Supplied data Start Marker

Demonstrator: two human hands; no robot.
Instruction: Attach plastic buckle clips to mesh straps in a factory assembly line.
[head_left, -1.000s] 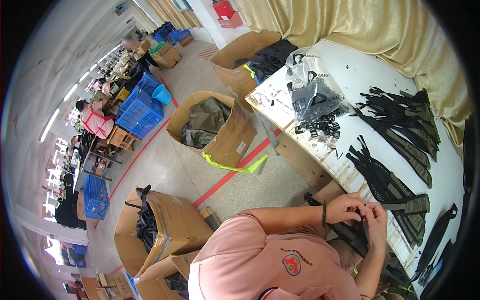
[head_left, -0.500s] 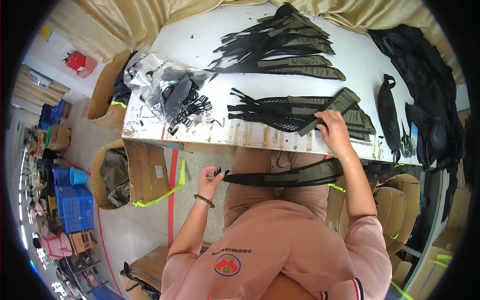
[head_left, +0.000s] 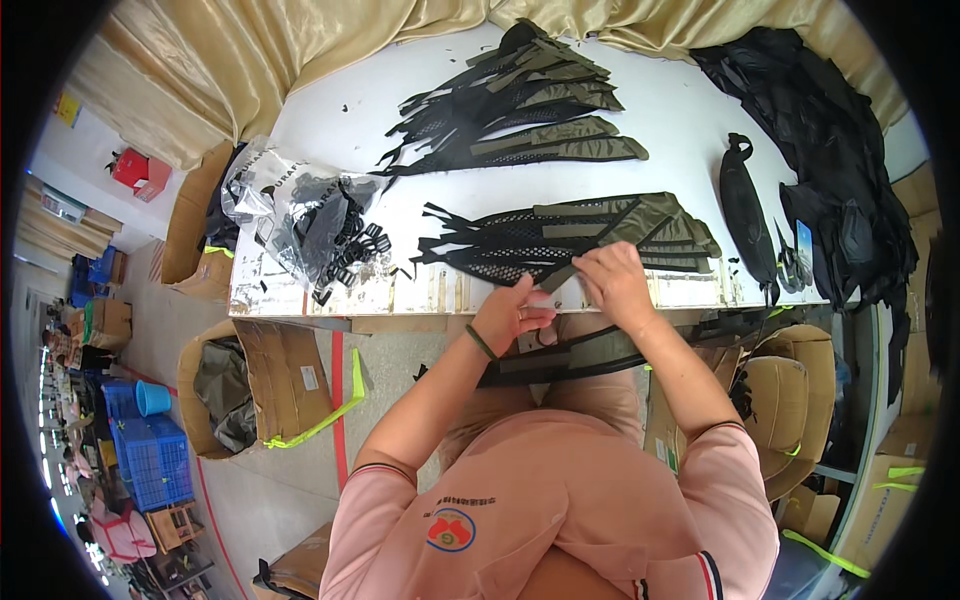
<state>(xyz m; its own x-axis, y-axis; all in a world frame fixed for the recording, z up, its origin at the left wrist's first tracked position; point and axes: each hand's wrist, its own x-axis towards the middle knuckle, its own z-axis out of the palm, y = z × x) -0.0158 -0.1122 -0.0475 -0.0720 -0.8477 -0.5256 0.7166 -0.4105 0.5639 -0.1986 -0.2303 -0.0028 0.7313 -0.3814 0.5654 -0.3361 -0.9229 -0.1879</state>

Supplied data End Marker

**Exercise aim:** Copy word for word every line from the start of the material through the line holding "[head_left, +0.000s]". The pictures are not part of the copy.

**Result of this task:**
Demonstrator: two human hands; no robot.
Instruction: Attach plastic buckle clips to mesh straps in a factory assembly line.
[head_left, -1.000s] 
[head_left, -0.500s] 
[head_left, +0.000s] 

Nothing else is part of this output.